**Assigned task:**
In the data below, find the line containing "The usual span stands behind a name", then set down that line and every later line up to and including the line containing "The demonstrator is", exactly.

**Exercise data:**
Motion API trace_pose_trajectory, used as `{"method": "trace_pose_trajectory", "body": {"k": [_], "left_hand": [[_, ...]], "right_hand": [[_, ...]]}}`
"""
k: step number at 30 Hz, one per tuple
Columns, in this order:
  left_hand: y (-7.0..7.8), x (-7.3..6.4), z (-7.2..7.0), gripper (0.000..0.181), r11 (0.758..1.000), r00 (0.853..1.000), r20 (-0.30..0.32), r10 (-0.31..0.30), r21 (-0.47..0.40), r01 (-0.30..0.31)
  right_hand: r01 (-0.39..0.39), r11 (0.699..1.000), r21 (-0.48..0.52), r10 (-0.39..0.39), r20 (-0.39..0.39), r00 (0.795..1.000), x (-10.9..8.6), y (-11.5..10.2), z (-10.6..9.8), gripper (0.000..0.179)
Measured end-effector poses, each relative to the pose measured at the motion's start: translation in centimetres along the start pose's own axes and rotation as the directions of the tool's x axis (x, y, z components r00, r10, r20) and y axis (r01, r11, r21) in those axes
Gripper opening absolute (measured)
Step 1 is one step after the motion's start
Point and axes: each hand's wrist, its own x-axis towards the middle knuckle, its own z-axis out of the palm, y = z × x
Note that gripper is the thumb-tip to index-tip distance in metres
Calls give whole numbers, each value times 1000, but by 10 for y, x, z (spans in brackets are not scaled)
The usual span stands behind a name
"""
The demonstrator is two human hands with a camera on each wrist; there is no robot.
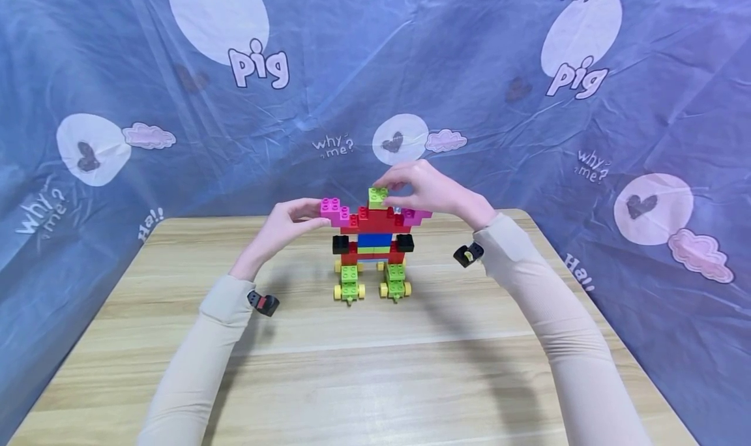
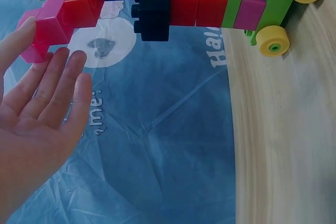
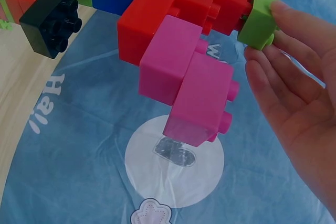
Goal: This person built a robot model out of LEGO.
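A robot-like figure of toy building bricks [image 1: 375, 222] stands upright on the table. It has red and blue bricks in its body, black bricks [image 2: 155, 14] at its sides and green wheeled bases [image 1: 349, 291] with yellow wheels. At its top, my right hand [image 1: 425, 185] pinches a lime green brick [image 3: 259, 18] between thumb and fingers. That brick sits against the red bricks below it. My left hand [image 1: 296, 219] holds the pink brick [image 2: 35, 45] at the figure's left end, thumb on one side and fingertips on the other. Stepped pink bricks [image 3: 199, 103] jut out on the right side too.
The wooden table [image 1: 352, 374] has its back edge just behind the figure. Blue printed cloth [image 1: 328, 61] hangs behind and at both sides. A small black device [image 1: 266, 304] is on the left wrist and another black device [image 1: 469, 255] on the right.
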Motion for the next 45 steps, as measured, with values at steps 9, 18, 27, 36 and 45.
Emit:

**Solution below:**
The usual span stands behind a name
"""
The demonstrator is two human hands with a camera on each wrist; there is no robot.

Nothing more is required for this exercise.